• _THE PROBLEM_
Print out the full listing, exactly.
■ ■ ■ ■ ■ ■ ■
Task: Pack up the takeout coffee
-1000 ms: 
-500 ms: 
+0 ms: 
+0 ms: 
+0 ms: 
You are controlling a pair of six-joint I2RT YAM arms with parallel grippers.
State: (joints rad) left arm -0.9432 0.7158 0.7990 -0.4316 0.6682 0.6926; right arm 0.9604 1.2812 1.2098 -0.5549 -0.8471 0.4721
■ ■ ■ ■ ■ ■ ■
• _EXERCISE SOLUTION_
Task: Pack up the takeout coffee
-1000 ms: 
-500 ms: 
+0 ms: 
+0 ms: 
+0 ms: 
You are controlling a pair of six-joint I2RT YAM arms with parallel grippers.
State: (joints rad) left arm -0.9432 0.7158 0.7990 -0.4316 0.6682 0.6926; right arm 0.9604 1.2812 1.2098 -0.5549 -0.8471 0.4721

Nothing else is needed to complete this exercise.